The Colleges should also be very concerned about the effect of market reforms on medical training and standards. The profession has already suffered the Modernising Medical Careers (MMC) debacle, which can in part be explained by the influence of market based policies. MMC utilised a competency based tick box approach to training and it is important to note that Competency Based Training (CBT) originated in the 1980s and was a politically driven movement with the aim of making national workforces more competitive in the global markets by focusing on discrete technical skills with an emphasis on outputs, performance assessment, and value for money. However, the professional skills of doctors are much more based on tactic and experiential knowledge.
Sir John Tooke’s report on MMC, Aspiring to Excellence, clearly highlighted MMC’s emphasis on achieving minimal standards rather than excellence35. A prescient editorial in the British Journal of General Practice described how the proposals for the establishment of PMETB:
“… are clearly intended to enable the Secretary of State of the day to direct that standards can be lowered to meet the manpower demands of the NHS”

I will leave you with a quote from Arnold Relman, Emeritus Professor of Medicine of Harvard Medical School, and former editor of the New England Journal of Medicine:
Medical professionalism cannot survive in the current commercialized health care market. The continued privatization of health care and the continued prevalence and intrusion of market forces in the practice of medicine will not only bankrupt the health care system, but also will inevitably undermine the ethical foundations of medical practice and dissolve the moral precepts that have historically defined the medical profession.”

In summary,

This bill is flawed. It lacks a democratic mandate. The case for such radical change has not been made. NHS productivity is increasing and patient satisfaction is at the highest levels ever recorded. Bureaucracy will be increased, not decreased. The bill lacks professional and public support (YouGov poll). We haven’t seen the risk register. It is unamendable due to the mutually reinforcing nature of the market policies, which are therefore the Coalition’s red line in the sands.
Costs will go up and not down. The service will be fragmented and the transactional nature of the new healthcare market will undermine medical professionalism and the doctor patient relationship.

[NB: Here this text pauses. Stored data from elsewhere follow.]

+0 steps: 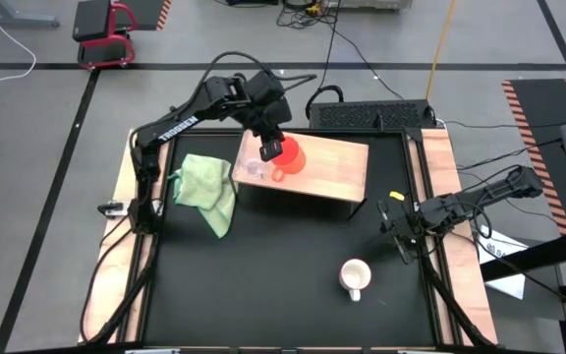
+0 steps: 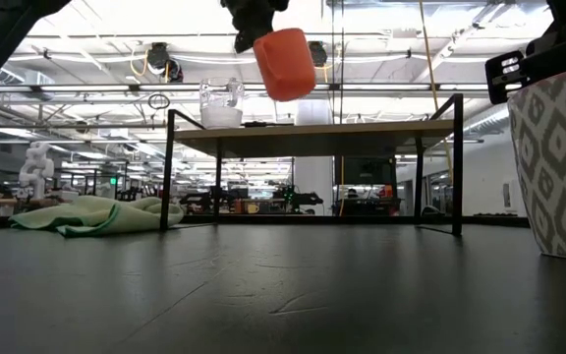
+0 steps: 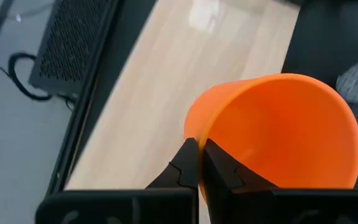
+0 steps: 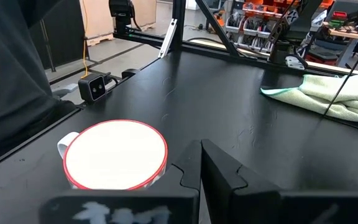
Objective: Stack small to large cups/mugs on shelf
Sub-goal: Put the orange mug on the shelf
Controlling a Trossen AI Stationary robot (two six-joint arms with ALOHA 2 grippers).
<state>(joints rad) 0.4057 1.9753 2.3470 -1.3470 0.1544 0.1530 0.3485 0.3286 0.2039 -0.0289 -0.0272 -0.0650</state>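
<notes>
A black tabletop (image 1: 263, 285) carries a light-brown wooden shelf (image 1: 337, 162) raised on a dark frame at its far side. The left gripper (image 1: 270, 147) hangs above the left part of the shelf, its fingers clamped on the rim of the orange mug (image 1: 290, 157). In the low view the mug is tilted and clear of the board — lifted in the air. The small clear glass cup (image 1: 254, 168) stands upright on the shelf's left end, just beside the mug. A light green cloth (image 1: 207, 187) lies crumpled on the tabletop to the left of the shelf. The white mug (image 1: 355, 277) sits upright on the near right of the tabletop. The right gripper (image 1: 401, 228) waits at the table's right edge, just beyond the white mug — its fingers together and holding nothing.
</notes>
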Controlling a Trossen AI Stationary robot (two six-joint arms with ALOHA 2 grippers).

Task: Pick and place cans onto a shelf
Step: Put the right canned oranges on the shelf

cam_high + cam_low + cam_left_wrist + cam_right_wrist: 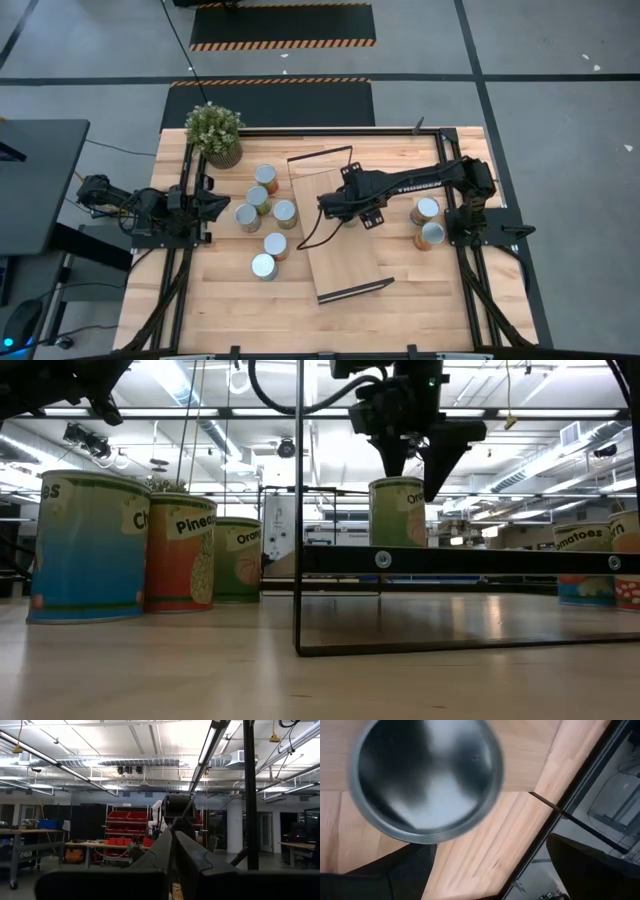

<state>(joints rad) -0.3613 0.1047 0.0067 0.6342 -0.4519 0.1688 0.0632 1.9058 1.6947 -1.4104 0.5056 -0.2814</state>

The latest amendments do little address the fundamental underlying structural changes of the bill that will undermine the NHS

For these reasons, the College should continue to oppose the bill, but more that that the college should join with other professional organisations and call for withdrawal of the bill 
The fellows are ready to get behind the College to back them every step of the way. Please vote for the motion in all it parts to protect the NHS and the future interests of our fellows."


  1. The pyramids? The Taj Mahal? What actually is the greatest wonder of the world? Well my vote goes for the NHS. It is an absolutely amazing achievement. The pinnacle of co-operation and of practical science.

    And now a bunch of people too stupid to comprehend anything more than mammon are seeking to undermine it.